Es un negocio como otro cualquiera el de apuntalar la autoestima del personal a base de quitar de aquí y añadir de allá. Es tan viejo como el mundo el deseo de gustar, de alimentar la vanidad, de perseguir la belleza. Yo también tengo un poco de todo eso, justo es confesarlo y me miro al espejo antes de salir de casa y en los escaparates cuando ando por la calle. Pero los límites los pongo yo, no los dejo en manos de otras personas.
Recuerdo ahora –creo que no lo olvidaré jamás- a aquella pareja que tuve empeñadísima en que pasara por el quirófano para aumentar el volumen de mis senos que se habían quedado chuchurríos al dar de mamar a mi primera criatura. Nunca olvidaré tampoco la cara que él puso cuando le sugerí que se practicara un alargamiento de pene y un buen injerto capilar ya que, de lo uno y de lo otro, andaba escaso según mis gustos.

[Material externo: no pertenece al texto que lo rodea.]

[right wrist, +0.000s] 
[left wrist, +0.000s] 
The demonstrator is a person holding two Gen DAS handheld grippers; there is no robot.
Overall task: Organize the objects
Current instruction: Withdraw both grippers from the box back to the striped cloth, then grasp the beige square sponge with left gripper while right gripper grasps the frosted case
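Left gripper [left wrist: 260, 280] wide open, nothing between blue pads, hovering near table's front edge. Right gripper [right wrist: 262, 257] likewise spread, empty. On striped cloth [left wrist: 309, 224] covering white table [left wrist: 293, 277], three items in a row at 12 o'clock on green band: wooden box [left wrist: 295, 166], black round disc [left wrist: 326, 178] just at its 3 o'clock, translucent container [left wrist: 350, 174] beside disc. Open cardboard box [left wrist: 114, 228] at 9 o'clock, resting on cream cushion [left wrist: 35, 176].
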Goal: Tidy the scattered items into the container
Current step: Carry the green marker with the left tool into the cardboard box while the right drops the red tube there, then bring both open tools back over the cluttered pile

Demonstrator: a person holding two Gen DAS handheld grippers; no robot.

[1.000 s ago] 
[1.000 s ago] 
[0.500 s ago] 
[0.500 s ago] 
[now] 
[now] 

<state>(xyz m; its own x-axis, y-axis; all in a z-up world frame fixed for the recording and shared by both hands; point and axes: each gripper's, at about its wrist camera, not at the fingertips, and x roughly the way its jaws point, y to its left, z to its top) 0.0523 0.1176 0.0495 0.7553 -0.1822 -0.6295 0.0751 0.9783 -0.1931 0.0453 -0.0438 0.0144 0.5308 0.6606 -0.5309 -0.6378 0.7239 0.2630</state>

Otra anécdota de las buenas viene de la mano de una amiga que se quitó la papada –o una buena parte de ella- y me lo confió en secreto. Al cabo del tiempo, ella callada y yo callada, resultó que nadie de su entorno se dio cuenta del “arreglito”. Estaba claro que la miraban con buenos ojos y ella no supo apreciarlo. Pagó varios miles de euros no deducibles.
¿Y a qué viene esto después de varios párrafos yéndome por los cerros de Úbeda? Ah, sí, que quería recordarme que en esta vida hay muchísimas cosas que tienen gran valor e importancia. Valores humanos que muchas veces son valores sociales. Principios morales que hay que mantener incluso como “finales morales”. Y que el resto, pues eso, son zarandajas.
Felices los felices y los que usan agua y jabón.